What to do: Copy the complete listing exactly as shown.

Dataset extract:
+===+
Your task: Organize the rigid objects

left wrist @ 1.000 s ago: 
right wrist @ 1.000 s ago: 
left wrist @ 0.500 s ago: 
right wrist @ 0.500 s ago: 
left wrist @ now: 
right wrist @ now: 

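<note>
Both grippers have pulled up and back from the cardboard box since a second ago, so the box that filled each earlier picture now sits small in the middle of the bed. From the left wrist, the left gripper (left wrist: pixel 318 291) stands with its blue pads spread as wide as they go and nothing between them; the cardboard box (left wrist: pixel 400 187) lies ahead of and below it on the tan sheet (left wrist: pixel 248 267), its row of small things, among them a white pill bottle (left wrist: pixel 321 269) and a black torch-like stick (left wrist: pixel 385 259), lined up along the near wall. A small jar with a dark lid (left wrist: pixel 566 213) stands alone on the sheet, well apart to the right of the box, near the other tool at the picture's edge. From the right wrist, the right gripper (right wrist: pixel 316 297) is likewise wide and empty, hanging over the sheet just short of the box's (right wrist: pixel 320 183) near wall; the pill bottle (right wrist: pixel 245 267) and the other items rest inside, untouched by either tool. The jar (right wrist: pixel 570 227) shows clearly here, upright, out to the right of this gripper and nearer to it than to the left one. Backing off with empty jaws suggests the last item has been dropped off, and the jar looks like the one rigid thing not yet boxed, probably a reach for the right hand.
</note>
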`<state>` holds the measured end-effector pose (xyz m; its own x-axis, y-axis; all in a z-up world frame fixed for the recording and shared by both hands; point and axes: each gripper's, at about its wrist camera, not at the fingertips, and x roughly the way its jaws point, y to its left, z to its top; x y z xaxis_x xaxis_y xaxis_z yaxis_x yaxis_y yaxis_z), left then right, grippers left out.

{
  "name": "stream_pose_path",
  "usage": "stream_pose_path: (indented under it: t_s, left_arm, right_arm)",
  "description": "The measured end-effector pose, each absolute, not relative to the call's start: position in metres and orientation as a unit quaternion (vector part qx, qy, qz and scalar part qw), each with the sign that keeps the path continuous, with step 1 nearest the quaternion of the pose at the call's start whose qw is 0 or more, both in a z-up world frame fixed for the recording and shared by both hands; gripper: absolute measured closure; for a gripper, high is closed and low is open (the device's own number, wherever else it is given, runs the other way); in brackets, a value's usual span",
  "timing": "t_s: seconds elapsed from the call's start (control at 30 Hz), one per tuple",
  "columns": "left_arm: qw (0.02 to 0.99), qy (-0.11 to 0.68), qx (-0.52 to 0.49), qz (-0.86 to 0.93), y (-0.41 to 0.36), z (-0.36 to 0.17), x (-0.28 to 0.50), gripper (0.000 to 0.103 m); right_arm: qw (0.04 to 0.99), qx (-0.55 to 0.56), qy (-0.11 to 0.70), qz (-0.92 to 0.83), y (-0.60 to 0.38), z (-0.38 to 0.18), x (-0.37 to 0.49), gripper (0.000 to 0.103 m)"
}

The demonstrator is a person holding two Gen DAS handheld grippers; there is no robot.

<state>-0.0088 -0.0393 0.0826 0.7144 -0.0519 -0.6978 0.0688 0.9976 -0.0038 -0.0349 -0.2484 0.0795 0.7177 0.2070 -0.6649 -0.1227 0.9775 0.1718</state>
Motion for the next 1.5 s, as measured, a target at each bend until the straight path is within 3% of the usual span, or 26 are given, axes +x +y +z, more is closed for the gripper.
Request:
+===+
Answer to this task:
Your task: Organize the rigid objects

left wrist @ 1.000 s ago: 
right wrist @ 1.000 s ago: 
left wrist @ 0.500 s ago: 
right wrist @ 0.500 s ago: 
left wrist @ now: 
right wrist @ now: 

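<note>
Both grippers have pulled up and back from the cardboard box since a second ago, so the box that filled each earlier picture now sits small in the middle of the bed. From the left wrist, the left gripper (left wrist: pixel 318 291) stands with its blue pads spread as wide as they go and nothing between them; the cardboard box (left wrist: pixel 400 187) lies ahead of and below it on the tan sheet (left wrist: pixel 248 267), its row of small things, among them a white pill bottle (left wrist: pixel 321 269) and a black torch-like stick (left wrist: pixel 385 259), lined up along the near wall. A small jar with a dark lid (left wrist: pixel 566 213) stands alone on the sheet, well apart to the right of the box, near the other tool at the picture's edge. From the right wrist, the right gripper (right wrist: pixel 316 297) is likewise wide and empty, hanging over the sheet just short of the box's (right wrist: pixel 320 183) near wall; the pill bottle (right wrist: pixel 245 267) and the other items rest inside, untouched by either tool. The jar (right wrist: pixel 570 227) shows clearly here, upright, out to the right of this gripper and nearer to it than to the left one. Backing off with empty jaws suggests the last item has been dropped off, and the jar looks like the one rigid thing not yet boxed, probably a reach for the right hand.
</note>
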`<state>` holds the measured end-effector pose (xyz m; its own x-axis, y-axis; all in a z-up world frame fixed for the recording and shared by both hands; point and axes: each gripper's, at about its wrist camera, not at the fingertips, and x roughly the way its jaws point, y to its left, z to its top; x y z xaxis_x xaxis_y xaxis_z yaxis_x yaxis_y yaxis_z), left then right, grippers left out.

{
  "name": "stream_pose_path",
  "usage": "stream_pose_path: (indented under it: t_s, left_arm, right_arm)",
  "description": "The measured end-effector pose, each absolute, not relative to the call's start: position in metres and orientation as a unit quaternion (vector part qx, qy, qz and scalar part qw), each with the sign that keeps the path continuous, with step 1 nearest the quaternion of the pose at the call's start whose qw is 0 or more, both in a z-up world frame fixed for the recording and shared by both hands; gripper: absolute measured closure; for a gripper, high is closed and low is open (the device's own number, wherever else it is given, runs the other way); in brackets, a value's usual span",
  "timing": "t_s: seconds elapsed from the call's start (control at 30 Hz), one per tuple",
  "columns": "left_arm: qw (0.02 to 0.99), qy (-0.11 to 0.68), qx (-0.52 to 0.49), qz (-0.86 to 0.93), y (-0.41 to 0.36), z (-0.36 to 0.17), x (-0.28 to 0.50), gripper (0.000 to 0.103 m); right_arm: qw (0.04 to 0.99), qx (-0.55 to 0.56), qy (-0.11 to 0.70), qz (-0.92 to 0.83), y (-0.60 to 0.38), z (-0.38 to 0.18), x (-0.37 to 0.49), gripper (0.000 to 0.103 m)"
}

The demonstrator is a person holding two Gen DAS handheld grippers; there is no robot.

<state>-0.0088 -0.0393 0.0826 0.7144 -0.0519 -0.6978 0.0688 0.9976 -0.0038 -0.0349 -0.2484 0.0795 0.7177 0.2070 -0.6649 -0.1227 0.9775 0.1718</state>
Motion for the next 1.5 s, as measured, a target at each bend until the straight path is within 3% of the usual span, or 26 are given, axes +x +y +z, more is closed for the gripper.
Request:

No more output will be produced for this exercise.